• [What is expected] Retype every line below precisely as it appears.

*** Data extract ***

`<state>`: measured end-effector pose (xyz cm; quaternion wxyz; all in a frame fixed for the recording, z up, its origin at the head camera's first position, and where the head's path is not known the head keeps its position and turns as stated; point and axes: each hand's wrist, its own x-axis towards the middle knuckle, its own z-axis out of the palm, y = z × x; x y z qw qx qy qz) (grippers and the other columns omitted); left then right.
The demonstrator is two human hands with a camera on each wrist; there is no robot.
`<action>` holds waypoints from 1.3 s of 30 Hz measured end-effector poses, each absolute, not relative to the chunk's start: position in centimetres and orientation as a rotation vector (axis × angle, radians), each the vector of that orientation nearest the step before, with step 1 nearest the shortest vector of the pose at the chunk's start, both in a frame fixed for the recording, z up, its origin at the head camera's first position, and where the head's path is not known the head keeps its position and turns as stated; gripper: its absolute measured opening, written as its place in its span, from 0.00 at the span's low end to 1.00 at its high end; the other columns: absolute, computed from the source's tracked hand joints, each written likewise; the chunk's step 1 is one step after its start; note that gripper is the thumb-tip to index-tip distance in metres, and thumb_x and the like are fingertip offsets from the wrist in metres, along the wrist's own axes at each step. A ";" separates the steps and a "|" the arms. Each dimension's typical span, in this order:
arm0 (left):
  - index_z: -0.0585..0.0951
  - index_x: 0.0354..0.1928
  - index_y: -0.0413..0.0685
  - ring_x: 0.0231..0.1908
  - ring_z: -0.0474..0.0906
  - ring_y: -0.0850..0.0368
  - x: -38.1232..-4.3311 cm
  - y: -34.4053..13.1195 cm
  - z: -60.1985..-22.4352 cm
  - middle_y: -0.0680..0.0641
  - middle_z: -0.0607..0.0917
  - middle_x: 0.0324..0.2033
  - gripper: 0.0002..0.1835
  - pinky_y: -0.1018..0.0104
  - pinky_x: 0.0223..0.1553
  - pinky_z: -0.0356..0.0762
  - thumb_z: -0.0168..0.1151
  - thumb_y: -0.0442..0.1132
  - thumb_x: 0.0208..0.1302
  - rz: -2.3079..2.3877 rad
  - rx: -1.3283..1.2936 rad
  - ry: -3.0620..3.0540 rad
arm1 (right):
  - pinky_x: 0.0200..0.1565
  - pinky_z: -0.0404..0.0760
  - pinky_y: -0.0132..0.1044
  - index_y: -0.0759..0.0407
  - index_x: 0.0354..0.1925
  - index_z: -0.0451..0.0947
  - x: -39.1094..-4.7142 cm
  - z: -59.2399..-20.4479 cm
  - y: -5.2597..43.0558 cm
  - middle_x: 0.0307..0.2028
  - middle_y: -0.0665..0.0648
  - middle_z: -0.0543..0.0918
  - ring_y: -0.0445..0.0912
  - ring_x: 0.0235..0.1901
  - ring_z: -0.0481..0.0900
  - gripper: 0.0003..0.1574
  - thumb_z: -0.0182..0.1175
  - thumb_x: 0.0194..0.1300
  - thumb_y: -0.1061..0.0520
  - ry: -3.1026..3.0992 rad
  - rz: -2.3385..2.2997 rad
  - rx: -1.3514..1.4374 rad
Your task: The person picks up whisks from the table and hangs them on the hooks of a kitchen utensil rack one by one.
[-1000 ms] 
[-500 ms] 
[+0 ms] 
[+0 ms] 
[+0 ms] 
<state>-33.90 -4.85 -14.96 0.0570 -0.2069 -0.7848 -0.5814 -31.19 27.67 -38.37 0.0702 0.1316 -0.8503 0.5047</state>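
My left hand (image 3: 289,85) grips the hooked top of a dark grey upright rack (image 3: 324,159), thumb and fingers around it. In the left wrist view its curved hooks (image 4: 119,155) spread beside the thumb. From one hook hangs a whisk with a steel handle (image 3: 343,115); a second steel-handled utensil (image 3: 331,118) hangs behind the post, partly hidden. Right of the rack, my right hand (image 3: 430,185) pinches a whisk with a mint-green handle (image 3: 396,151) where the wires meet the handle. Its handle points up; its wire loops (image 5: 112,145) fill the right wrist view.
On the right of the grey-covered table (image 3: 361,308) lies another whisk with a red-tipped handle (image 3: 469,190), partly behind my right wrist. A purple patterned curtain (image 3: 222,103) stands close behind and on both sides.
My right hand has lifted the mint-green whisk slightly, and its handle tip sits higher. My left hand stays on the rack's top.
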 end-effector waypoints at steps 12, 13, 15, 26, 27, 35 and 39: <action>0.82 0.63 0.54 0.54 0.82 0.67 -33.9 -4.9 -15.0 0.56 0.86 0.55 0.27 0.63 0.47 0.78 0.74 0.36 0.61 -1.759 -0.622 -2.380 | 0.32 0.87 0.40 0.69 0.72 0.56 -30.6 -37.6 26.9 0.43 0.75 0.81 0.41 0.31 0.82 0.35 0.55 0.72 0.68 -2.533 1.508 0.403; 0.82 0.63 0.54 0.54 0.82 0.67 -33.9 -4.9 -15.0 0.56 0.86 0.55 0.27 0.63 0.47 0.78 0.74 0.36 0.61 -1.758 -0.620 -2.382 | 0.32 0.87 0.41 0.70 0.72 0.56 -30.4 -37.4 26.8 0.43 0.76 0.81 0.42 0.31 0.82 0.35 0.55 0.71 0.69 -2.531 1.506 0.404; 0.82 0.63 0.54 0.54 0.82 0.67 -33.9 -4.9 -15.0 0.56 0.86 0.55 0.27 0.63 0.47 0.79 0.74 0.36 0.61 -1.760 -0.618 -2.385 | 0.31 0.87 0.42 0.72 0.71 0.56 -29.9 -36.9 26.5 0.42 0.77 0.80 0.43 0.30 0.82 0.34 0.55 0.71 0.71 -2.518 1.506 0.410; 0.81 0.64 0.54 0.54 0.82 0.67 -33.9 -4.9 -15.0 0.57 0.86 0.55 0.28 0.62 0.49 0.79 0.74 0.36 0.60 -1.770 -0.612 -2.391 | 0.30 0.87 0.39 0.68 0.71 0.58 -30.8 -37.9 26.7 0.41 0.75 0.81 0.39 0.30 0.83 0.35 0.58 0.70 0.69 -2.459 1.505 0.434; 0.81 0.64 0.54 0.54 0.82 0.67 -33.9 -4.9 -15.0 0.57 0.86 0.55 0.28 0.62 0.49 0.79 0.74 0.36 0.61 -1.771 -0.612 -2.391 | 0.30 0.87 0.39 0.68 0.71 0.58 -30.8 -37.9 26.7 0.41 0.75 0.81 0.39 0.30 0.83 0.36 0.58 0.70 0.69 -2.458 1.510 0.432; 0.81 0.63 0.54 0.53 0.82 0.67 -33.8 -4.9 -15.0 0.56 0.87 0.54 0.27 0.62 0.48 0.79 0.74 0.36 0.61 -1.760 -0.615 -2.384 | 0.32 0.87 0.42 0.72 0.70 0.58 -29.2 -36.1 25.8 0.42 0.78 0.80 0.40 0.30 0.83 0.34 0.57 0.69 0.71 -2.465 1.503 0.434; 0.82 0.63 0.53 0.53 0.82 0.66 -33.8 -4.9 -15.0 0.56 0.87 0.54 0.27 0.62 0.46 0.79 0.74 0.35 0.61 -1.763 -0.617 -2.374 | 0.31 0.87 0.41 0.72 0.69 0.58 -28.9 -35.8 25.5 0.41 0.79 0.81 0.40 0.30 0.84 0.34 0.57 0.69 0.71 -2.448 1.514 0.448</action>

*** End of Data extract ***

• [Output]
`<state>`: measured end-effector pose (xyz cm; quaternion wxyz; all in a frame fixed for the recording, z up, its origin at the head camera's first position, and where the head's path is not known the head keeps its position and turns as stated; point and axes: each hand's wrist, its own x-axis towards the middle knuckle, its own z-axis out of the palm, y = z × x; x y z qw qx qy qz) (grippers and the other columns omitted); left then right.
The demonstrator is two human hands with a camera on each wrist; there is no robot.
`<action>` holds waypoints from 1.3 s of 30 Hz measured end-effector poses, each absolute, not relative to the chunk's start: position in centimetres and orientation as a rotation vector (axis × angle, radians), each the vector of that orientation nearest the step before, with step 1 nearest the shortest vector of the pose at the chunk's start, both in a frame fixed for the recording, z up, its origin at the head camera's first position, and where the head's path is not known the head keeps its position and turns as stated; gripper: its absolute measured opening, written as its place in its span, from 0.00 at the span's low end to 1.00 at its high end; the other columns: absolute, computed from the source's tracked hand joints, each written likewise; the chunk's step 1 is one step after its start; note that gripper is the thumb-tip to index-tip distance in metres, and thumb_x and the like are fingertip offsets from the wrist in metres, along the wrist's own axes at each step. A ";" separates the steps and a "|" the arms. Each dimension's typical span, in this order:
arm0 (left):
  - index_z: -0.0585..0.0951
  - index_x: 0.0354..0.1928
  - index_y: -0.0413..0.0685
  - ring_x: 0.0231..0.1908
  - ring_z: -0.0474..0.0906
  - ring_y: -0.0850..0.0368
  - x: -38.1232..-4.3311 cm
  - y: -34.4053..13.1195 cm
  - z: -60.1985..-22.4352 cm
  - middle_y: -0.0680..0.0641
  - middle_z: -0.0607..0.0917
  - middle_x: 0.0324..0.2033
  - gripper: 0.0002..0.1835
  - pinky_y: -0.1018..0.0104
  - pinky_x: 0.0223..0.1553
  - pinky_z: -0.0356..0.0762
  - thumb_z: -0.0168..0.1151
  - thumb_y: -0.0442..0.1132
  - thumb_x: 0.0208..0.1302
  - rz: -2.3079..2.3877 rad
  - rx: -1.3283..1.2936 rad
  - ry: -3.0620..3.0540 rad
arm1 (right):
  - pinky_x: 0.0200..0.1565
  - pinky_z: -0.0404..0.0760
  - pinky_y: -0.0132..0.1044
  - index_y: -0.0759..0.0407
  - index_x: 0.0354..0.1925
  - index_z: -0.0451..0.0947
  - x: -39.1094..-4.7142 cm
  - z: -59.2399..-20.4479 cm
  - y: -5.2597..43.0558 cm
  - middle_x: 0.0307..0.2028
  - middle_y: -0.0665..0.0648
  - middle_z: -0.0543..0.0918
  - ring_y: -0.0445..0.0912
  - ring_x: 0.0235..0.1901
  - ring_z: -0.0481..0.0900
  - gripper: 0.0003..0.1574
  - thumb_z: -0.0182..0.1175
  - thumb_x: 0.0194..0.1300
  - thumb_y: -0.1061..0.0520
  - ry: -3.1026..3.0992 rad
  - rz: -2.3385..2.2997 rad
  - rx: -1.3514..1.4374 rad
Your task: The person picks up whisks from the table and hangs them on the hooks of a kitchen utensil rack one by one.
[-1000 ms] 
[-500 ms] 
[+0 ms] 
[+0 ms] 
[+0 ms] 
<state>-33.90 -4.85 -14.96 0.0570 -0.2069 -0.7848 -0.5814 -31.19 27.67 -38.37 0.0702 0.1316 -0.8503 0.5047</state>
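My left hand (image 3: 289,85) grips the hooked top of a dark grey upright rack (image 3: 324,159), thumb and fingers around it. In the left wrist view its curved hooks (image 4: 119,155) spread beside the thumb. From one hook hangs a whisk with a steel handle (image 3: 343,115); a second steel-handled utensil (image 3: 331,118) hangs behind the post, partly hidden. Right of the rack, my right hand (image 3: 430,185) pinches a whisk with a mint-green handle (image 3: 396,151) where the wires meet the handle. Its handle points up; its wire loops (image 5: 112,145) fill the right wrist view.
On the right of the grey-covered table (image 3: 361,308) lies another whisk with a red-tipped handle (image 3: 469,190), partly behind my right wrist. A purple patterned curtain (image 3: 222,103) stands close behind and on both sides.
My right hand has lifted the mint-green whisk slightly, and its handle tip sits higher. My left hand stays on the rack's top.
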 end-effector waypoints at steps 12, 13, 15, 26, 27, 35 and 39: <action>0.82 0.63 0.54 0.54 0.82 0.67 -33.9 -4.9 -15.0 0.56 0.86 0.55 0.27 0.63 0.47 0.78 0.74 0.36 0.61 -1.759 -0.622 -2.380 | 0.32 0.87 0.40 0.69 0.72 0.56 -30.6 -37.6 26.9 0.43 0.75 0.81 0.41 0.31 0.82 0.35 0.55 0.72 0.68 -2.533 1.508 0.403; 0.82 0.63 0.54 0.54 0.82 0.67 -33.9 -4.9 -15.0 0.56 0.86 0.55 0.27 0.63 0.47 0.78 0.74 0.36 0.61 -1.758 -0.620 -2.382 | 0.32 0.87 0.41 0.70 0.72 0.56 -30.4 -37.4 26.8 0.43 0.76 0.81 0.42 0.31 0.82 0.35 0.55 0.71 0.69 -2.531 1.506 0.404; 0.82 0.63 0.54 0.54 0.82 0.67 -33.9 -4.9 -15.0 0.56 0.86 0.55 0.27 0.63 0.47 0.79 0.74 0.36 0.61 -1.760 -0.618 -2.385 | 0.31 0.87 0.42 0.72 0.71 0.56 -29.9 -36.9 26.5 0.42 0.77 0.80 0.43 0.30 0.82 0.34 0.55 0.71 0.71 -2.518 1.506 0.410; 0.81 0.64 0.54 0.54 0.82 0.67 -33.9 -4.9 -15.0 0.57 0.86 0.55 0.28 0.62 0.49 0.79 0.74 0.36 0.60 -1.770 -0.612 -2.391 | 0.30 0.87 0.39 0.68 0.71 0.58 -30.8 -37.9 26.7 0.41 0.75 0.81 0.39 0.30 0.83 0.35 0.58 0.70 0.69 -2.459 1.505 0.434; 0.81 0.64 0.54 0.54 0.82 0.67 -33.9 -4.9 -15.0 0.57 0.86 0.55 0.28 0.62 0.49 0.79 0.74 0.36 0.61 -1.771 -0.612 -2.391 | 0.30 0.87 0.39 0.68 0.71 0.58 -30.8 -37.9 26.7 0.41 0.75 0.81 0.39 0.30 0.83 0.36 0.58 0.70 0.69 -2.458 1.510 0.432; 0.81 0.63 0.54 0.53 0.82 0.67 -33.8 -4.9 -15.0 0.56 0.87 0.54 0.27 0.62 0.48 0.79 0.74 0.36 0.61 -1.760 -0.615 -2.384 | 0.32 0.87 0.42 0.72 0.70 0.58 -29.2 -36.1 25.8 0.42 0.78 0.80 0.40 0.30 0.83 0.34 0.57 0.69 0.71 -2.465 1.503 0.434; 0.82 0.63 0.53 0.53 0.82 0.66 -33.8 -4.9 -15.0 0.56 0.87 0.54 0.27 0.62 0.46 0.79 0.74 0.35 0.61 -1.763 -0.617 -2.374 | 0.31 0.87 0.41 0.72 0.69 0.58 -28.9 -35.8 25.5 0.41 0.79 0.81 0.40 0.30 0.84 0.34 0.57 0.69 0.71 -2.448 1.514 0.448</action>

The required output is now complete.